Exercise directions:
Your response needs to be the data below, retyped exactly.

Source material:
# # # # #

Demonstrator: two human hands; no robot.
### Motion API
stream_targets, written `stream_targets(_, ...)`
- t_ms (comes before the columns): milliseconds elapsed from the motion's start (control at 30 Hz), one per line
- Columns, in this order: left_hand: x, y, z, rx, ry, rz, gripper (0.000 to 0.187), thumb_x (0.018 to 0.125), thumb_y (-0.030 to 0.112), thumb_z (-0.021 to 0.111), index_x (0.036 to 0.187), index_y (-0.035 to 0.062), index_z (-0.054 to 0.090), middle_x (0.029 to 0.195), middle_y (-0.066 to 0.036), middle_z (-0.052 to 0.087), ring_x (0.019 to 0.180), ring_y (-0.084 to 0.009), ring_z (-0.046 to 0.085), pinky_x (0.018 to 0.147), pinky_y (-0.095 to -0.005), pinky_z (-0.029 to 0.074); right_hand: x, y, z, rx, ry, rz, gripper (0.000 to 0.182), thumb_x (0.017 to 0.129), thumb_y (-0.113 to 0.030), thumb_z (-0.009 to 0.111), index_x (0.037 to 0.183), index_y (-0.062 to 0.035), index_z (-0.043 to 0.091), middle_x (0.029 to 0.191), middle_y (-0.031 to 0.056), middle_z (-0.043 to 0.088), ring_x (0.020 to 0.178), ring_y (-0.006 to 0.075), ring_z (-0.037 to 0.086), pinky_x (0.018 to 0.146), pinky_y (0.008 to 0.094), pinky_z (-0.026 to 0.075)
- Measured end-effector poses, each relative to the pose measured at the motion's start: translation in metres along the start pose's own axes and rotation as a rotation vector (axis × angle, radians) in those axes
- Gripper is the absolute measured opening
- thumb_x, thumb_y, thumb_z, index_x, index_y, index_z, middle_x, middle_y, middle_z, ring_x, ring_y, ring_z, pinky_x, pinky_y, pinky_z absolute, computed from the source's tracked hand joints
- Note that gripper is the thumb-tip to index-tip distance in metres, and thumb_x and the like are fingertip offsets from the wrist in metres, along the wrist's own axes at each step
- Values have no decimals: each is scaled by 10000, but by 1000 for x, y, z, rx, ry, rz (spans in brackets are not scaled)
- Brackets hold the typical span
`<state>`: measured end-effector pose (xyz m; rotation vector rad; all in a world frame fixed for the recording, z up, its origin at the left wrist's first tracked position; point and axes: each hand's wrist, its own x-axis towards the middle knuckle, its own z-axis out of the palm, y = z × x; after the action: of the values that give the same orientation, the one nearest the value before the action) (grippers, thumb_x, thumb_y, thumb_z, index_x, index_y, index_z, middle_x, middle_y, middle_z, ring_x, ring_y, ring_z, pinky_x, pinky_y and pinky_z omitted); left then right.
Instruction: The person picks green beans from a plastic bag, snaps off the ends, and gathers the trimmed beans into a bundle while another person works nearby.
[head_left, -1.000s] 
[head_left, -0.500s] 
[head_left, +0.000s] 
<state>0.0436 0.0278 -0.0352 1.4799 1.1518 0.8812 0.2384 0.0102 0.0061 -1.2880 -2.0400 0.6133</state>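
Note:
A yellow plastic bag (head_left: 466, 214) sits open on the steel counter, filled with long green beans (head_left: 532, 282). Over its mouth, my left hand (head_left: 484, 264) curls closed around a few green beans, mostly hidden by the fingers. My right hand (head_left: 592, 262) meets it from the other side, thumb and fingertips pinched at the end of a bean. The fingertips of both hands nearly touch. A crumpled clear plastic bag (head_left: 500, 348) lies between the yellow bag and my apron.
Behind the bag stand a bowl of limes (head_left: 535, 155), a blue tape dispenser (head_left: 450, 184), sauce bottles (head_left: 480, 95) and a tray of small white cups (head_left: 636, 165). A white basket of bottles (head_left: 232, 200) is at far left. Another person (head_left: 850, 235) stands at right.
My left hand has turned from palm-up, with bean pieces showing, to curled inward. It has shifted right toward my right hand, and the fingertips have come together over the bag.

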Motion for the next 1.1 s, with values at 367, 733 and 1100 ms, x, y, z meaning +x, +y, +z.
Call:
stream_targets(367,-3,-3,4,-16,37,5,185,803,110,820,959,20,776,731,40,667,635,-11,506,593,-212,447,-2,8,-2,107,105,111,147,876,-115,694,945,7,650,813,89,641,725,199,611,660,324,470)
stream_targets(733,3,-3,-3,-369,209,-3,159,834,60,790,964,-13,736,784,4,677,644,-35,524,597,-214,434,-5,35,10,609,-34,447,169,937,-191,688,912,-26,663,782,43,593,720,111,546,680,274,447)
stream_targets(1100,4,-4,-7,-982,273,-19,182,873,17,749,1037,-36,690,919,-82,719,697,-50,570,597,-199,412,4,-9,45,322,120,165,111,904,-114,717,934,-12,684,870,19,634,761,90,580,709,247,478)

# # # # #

Task result:
Demonstrator: two human hands; no robot.
### Motion API
stream_targets, written `stream_targets(_, ...)`
- t_ms (comes before the columns): milliseconds elapsed from the motion's start (control at 30 Hz), one per line
- Columns, in this order: left_hand: x, y, z, rx, ry, rz, gripper (0.000 to 0.187), thumb_x (0.018 to 0.125), thumb_y (-0.030 to 0.112), thumb_z (-0.021 to 0.111), index_x (0.036 to 0.187), index_y (-0.035 to 0.062), index_z (-0.054 to 0.090), middle_x (0.029 to 0.195), middle_y (-0.066 to 0.036), middle_z (-0.052 to 0.087), ring_x (0.019 to 0.180), ring_y (-0.084 to 0.009), ring_z (-0.046 to 0.085), pinky_x (0.018 to 0.147), pinky_y (-0.095 to -0.005), pinky_z (-0.029 to 0.074); right_hand: x, y, z, rx, ry, rz, gripper (0.000 to 0.182), thumb_x (0.017 to 0.129), thumb_y (-0.113 to 0.030), thumb_z (-0.009 to 0.111), index_x (0.037 to 0.183), index_y (-0.062 to 0.035), index_z (-0.043 to 0.091), middle_x (0.029 to 0.191), middle_y (-0.031 to 0.056), middle_z (-0.043 to 0.088), ring_x (0.020 to 0.178), ring_y (-0.006 to 0.075), ring_z (-0.037 to 0.086), pinky_x (0.018 to 0.146), pinky_y (0.008 to 0.094), pinky_z (-0.026 to 0.075)
- Measured end-effector poses, each relative to the pose measured at the motion's start: translation in metres along the start pose's own axes and rotation as a rotation vector (axis × angle, radians) in those axes
- Gripper is the absolute measured opening
- thumb_x, thumb_y, thumb_z, index_x, index_y, index_z, middle_x, middle_y, middle_z, ring_x, ring_y, ring_z, pinky_x, pinky_y, pinky_z absolute, computed from the source's tracked hand joints
- Note that gripper is the thumb-tip to index-tip distance in metres, and thumb_x and the like are fingertip offsets from the wrist in metres, along the wrist's own axes at each step
- Values have no decimals: each is scaled by 10000, but by 1000 for x, y, z, rx, ry, rz (spans in brackets are not scaled)
- Brackets hold the typical span
`<state>`: measured end-effector pose (xyz m; rotation vector rad; all in a world frame fixed for the recording, z up, its origin at the left wrist's first tracked position; point and axes: each hand's wrist, its own x-axis towards the middle knuckle, its own z-axis out of the palm, y = z × x; after the action: of the values that give the same orientation, the one nearest the value before the action) (grippers, thumb_x, thumb_y, thumb_z, index_x, index_y, index_z, middle_x, middle_y, middle_z, ring_x, ring_y, ring_z, pinky_x, pinky_y and pinky_z omitted); left then right.
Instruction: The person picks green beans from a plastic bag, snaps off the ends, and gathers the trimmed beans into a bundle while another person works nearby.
[head_left, -1.000s] 
[head_left, -0.500s] 
[head_left, +0.000s] 
<state>0.0436 0.0278 -0.0352 1.4799 1.1518 0.8812 0.2384 0.0102 0.0061 -1.2880 -2.0400 0.6133</state>
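Note:
A yellow plastic bag (head_left: 466, 214) sits open on the steel counter, filled with long green beans (head_left: 532, 282). Over its mouth, my left hand (head_left: 484, 264) curls closed around a few green beans, mostly hidden by the fingers. My right hand (head_left: 592, 262) meets it from the other side, thumb and fingertips pinched at the end of a bean. The fingertips of both hands nearly touch. A crumpled clear plastic bag (head_left: 500, 348) lies between the yellow bag and my apron.
Behind the bag stand a bowl of limes (head_left: 535, 155), a blue tape dispenser (head_left: 450, 184), sauce bottles (head_left: 480, 95) and a tray of small white cups (head_left: 636, 165). A white basket of bottles (head_left: 232, 200) is at far left. Another person (head_left: 850, 235) stands at right.
My left hand has turned from palm-up, with bean pieces showing, to curled inward. It has shifted right toward my right hand, and the fingertips have come together over the bag.
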
Motion for the next 1.1 s, with values at 367, 733 and 1100 ms, x, y, z meaning +x, +y, +z.
Call:
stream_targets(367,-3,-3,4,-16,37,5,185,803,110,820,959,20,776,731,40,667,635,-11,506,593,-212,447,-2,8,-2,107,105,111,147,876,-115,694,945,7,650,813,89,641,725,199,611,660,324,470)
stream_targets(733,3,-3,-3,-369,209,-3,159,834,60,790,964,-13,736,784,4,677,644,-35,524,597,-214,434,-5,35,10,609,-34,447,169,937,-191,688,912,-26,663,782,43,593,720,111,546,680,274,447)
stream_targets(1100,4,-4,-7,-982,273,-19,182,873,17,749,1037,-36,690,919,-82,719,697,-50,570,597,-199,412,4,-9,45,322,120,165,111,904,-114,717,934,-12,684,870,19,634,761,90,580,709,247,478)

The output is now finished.